In the records below, find the line that contains "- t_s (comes" and the line that contains "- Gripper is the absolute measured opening". Set down exactly those lines and every line between them, and nothing more.

Records from a dataset:
╔══
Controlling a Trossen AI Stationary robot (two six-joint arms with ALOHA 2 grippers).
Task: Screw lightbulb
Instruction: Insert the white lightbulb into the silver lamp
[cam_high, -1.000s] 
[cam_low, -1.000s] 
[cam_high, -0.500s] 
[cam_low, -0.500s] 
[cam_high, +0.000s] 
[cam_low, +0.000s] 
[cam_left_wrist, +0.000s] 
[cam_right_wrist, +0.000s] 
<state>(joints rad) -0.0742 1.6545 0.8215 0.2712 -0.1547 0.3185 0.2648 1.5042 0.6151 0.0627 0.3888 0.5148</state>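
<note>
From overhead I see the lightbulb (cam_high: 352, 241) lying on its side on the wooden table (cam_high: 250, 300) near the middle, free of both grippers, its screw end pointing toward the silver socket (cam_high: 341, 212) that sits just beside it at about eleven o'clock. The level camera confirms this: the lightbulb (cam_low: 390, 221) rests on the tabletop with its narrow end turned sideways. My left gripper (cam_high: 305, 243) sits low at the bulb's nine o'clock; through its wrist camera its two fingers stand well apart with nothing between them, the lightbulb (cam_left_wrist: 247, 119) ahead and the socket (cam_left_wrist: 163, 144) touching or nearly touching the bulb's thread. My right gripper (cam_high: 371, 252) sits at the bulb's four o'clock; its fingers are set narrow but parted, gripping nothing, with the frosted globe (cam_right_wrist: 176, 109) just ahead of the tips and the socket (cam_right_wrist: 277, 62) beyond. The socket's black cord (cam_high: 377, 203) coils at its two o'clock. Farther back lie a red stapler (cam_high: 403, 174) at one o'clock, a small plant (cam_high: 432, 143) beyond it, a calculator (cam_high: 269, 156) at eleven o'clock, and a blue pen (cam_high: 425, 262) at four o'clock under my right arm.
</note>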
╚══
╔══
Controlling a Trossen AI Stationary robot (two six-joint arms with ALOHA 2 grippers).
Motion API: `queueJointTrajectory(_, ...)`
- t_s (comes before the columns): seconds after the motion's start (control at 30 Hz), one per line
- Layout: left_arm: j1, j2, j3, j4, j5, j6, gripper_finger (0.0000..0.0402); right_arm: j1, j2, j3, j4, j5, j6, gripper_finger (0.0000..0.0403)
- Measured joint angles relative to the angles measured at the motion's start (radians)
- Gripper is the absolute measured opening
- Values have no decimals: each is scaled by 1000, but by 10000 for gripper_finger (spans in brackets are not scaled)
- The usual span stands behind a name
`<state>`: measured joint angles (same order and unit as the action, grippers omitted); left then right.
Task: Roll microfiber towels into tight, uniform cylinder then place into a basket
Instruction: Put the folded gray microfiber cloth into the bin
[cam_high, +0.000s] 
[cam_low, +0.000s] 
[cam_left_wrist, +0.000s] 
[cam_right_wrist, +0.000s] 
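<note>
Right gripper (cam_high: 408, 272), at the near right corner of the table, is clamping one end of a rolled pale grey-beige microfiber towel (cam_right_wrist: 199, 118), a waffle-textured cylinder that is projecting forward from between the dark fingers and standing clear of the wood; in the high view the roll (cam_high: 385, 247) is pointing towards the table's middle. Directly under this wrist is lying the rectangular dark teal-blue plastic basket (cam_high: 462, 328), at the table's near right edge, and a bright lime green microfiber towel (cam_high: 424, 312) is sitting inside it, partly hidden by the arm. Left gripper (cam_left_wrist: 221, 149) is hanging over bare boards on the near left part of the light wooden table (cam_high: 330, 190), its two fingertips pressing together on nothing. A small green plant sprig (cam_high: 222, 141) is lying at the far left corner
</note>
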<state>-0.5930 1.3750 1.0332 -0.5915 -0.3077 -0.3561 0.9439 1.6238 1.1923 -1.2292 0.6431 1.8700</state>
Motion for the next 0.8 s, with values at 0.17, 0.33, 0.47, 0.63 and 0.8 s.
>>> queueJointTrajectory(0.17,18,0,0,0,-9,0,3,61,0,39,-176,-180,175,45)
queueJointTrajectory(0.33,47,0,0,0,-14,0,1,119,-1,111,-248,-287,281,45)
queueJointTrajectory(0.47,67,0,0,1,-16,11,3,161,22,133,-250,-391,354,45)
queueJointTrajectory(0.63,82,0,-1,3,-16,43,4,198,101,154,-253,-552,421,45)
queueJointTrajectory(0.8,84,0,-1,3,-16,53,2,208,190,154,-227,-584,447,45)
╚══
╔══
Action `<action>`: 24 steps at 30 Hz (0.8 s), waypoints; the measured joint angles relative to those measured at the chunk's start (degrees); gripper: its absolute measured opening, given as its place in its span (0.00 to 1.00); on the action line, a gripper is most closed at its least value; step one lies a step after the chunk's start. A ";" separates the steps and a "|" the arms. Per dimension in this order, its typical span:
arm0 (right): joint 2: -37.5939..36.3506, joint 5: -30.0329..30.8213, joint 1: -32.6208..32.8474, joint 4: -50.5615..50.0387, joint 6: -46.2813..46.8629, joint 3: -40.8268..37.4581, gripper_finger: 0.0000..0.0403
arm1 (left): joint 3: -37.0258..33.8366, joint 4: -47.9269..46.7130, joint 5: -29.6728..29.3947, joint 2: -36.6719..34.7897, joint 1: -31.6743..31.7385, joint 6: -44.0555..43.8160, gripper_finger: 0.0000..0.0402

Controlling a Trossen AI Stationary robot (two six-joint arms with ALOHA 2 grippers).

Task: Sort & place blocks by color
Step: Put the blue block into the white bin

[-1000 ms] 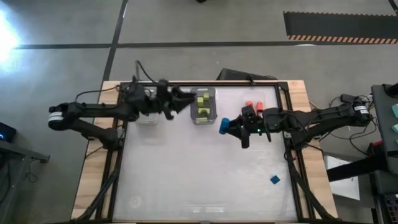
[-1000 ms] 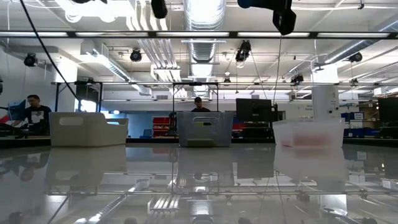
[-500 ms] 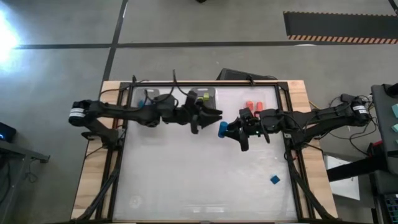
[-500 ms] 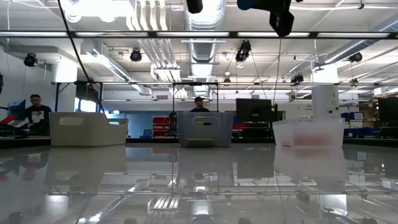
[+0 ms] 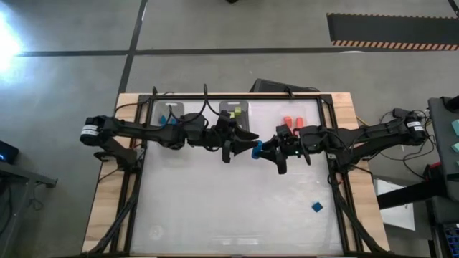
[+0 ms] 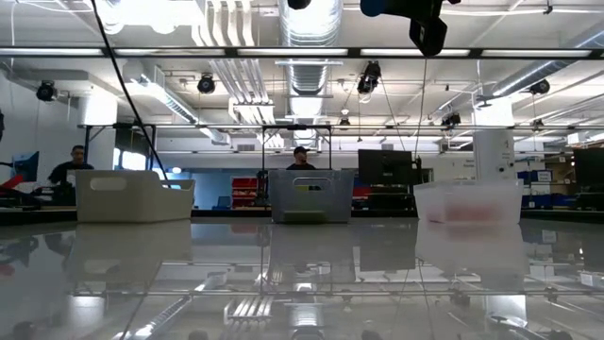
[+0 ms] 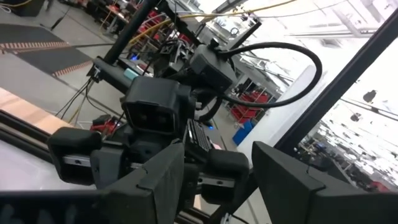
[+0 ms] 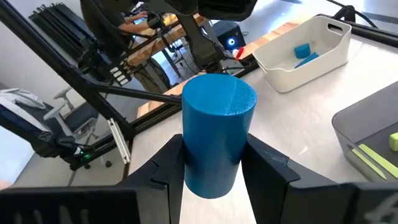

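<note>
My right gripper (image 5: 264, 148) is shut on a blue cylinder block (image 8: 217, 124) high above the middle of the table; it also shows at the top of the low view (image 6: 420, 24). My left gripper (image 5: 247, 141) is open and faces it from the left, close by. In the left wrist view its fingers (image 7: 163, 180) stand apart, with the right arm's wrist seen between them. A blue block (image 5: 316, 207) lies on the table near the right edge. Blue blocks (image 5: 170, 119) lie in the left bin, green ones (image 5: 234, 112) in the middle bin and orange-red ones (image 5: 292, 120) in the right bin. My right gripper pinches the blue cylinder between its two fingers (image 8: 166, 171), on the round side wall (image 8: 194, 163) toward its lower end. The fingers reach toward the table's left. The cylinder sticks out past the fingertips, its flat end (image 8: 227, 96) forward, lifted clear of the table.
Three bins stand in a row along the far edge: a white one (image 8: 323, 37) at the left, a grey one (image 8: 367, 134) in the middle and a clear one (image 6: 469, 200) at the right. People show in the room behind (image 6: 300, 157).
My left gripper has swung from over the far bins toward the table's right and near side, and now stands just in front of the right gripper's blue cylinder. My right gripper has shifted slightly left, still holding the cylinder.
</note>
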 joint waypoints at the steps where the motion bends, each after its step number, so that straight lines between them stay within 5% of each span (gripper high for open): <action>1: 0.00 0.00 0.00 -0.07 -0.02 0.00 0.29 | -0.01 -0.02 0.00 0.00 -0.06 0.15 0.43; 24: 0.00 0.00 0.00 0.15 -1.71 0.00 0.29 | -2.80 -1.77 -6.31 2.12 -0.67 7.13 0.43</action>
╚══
RESULT OF THE EXERCISE:
- t_s (comes before the columns): seconds after the motion's start (control at 30 Hz), one per line
- Layout: left_arm: j1, j2, j3, j4, j5, j6, gripper_finger (0.0000..0.0402); right_arm: j1, j2, j3, j4, j5, j6, gripper_finger (0.0000..0.0403)
- Measured joint angles relative to the angles measured at the motion's start (radians)
- Gripper is the absolute measured opening

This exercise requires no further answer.